** Opening GIVEN MATERIAL block **
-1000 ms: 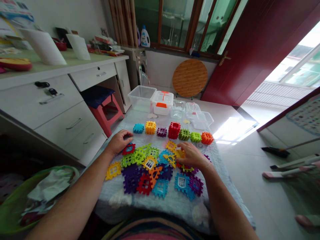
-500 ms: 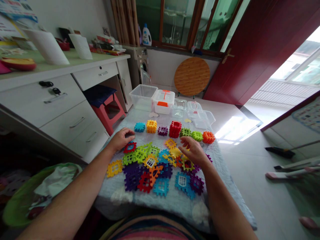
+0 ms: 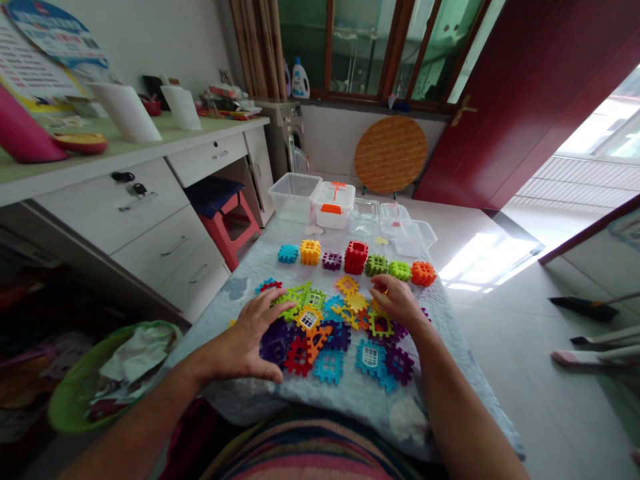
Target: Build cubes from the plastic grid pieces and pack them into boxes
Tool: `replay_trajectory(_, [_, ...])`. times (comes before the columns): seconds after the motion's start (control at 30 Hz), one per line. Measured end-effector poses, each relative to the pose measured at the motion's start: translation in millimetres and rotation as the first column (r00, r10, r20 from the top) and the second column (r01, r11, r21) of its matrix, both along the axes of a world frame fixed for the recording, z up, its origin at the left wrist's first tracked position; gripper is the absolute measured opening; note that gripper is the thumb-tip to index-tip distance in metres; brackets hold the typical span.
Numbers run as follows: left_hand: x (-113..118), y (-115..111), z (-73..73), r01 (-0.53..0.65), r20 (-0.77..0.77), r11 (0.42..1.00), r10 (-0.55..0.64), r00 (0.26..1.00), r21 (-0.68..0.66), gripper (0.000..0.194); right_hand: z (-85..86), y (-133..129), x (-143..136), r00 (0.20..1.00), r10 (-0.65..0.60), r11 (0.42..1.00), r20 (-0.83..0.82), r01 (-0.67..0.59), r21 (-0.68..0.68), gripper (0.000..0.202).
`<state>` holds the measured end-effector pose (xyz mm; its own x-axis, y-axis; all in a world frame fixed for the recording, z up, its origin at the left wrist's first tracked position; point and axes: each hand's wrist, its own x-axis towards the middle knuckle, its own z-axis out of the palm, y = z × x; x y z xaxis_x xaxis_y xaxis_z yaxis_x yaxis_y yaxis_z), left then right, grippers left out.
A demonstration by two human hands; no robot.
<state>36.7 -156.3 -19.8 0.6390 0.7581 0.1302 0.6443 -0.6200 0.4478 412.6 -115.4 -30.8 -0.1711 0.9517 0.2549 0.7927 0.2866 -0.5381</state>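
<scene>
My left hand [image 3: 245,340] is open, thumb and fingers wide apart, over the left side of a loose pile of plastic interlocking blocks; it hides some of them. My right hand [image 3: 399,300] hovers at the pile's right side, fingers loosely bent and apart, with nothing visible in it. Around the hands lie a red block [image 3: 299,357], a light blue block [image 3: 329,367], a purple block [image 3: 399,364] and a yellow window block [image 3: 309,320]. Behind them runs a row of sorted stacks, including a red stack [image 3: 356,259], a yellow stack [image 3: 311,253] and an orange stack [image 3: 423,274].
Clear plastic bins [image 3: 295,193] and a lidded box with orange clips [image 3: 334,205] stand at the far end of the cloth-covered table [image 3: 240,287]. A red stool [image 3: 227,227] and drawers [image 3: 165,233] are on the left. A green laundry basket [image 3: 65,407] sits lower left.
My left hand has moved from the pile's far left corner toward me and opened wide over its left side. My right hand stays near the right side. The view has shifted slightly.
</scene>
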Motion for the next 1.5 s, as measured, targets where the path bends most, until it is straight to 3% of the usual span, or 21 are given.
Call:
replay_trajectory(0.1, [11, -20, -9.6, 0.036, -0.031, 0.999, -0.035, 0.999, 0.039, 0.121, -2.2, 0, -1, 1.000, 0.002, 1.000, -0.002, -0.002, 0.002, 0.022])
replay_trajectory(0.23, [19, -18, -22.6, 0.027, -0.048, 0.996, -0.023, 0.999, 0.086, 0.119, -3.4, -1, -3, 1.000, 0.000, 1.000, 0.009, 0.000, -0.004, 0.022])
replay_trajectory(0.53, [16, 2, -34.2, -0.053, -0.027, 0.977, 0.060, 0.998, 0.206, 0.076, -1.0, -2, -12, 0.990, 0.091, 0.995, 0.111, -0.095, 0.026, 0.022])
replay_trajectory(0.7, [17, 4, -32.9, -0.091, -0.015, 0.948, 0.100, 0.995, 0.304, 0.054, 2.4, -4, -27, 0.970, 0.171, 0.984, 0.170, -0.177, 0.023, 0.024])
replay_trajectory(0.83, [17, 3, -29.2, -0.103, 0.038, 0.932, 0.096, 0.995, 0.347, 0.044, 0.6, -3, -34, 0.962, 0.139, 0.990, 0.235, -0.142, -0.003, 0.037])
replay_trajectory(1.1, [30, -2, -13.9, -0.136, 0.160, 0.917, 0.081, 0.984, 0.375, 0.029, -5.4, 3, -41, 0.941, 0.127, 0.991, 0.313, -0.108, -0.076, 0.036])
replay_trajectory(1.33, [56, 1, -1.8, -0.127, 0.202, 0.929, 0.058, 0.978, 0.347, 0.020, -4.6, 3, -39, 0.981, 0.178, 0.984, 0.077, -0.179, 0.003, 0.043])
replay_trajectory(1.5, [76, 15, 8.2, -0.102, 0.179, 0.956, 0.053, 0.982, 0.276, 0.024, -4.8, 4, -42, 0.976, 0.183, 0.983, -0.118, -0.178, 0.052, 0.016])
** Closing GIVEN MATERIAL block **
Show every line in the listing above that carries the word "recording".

PROBLEM SOLUTION
Tool: `replay_trajectory(_, [_, ...])`. times (comes before the columns): seconds after the motion's start (control at 30 Hz), one per line. Measured end-effector poses, each relative to the pose measured at the motion's start: translation in millimetres and rotation as the first column (r00, r10, r20 from the top) and the second column (r01, r11, r21) of its matrix, both along the axes of a world frame fixed for the recording, z up, its origin at the left wrist's first tracked position; gripper is the absolute measured opening; note that gripper is the thumb-tip to index-tip distance in metres; brackets hold the typical span.
`<state>` holds the measured end-effector pose (xyz mm; its own x-axis, y-axis; all in a world frame fixed for the recording, z up, its origin at the left wrist's first tracked position; point and axes: each hand's wrist, its own x-axis towards the middle knuckle, its own z-axis out of the palm, y = z × x; x y z xaxis_x xaxis_y xaxis_z yaxis_x yaxis_y yaxis_z), left then right, grippers left out.

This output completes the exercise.